■ Data extract
Segment Open
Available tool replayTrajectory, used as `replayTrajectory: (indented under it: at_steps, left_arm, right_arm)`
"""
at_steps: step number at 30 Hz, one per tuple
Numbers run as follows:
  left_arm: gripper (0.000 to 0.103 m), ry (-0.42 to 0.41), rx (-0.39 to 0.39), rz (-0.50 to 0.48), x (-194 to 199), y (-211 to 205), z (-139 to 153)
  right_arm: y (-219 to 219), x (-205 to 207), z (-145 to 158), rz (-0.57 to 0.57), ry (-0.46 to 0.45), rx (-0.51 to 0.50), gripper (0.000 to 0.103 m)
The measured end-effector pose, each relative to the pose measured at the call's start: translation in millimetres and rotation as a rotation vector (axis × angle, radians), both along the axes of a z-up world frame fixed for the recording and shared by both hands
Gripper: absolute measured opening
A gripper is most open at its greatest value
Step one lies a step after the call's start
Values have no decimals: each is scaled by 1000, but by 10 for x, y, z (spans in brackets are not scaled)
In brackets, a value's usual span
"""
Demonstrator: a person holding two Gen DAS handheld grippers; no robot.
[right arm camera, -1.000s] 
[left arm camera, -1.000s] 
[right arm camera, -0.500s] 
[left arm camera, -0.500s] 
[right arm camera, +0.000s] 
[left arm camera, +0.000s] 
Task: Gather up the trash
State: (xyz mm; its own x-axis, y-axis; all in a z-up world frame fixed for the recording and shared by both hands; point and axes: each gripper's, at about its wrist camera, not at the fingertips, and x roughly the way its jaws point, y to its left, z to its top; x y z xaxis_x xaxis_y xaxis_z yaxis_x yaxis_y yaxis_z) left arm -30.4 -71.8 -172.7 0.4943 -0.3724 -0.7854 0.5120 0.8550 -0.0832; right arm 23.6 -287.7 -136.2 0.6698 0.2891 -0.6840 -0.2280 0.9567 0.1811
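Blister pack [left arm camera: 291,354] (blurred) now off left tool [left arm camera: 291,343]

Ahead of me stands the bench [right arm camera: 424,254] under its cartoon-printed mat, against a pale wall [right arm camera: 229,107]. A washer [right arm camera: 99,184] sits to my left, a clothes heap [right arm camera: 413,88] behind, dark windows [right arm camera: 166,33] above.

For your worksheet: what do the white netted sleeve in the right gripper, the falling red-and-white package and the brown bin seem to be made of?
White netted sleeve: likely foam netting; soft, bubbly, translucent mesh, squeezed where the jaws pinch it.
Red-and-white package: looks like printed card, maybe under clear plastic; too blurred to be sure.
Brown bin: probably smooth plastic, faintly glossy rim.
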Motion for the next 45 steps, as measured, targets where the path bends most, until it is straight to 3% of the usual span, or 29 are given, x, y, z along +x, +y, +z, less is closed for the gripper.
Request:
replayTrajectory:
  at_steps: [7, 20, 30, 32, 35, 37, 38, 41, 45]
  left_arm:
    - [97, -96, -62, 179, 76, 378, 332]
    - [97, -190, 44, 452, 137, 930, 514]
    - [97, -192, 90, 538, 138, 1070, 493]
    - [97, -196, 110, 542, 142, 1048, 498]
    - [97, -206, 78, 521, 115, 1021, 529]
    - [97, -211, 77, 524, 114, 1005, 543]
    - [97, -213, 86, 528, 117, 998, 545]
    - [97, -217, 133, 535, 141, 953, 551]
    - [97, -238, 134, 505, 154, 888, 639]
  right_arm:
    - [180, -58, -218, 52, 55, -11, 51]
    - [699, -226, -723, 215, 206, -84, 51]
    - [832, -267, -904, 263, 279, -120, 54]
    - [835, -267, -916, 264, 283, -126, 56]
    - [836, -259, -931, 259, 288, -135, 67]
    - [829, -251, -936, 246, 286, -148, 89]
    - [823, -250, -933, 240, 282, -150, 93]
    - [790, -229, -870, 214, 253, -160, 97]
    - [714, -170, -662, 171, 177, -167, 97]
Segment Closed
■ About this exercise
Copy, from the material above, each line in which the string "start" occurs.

■ Final answer
The measured end-effector pose, each relative to the pose measured at the call's start: translation in millimetres and rotation as a rotation vector (axis × angle, radians), both along the axes of a z-up world frame fixed for the recording and shared by both hands
Step one lies a step after the call's start

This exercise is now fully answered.